▸ **Recorded information**:
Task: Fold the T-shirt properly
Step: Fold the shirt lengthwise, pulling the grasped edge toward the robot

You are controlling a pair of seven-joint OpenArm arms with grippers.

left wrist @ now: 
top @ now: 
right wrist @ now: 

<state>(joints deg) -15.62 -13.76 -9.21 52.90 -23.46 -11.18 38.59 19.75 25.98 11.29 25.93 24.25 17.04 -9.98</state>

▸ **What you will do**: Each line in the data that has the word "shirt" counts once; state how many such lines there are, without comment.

▸ **Task solution**: 2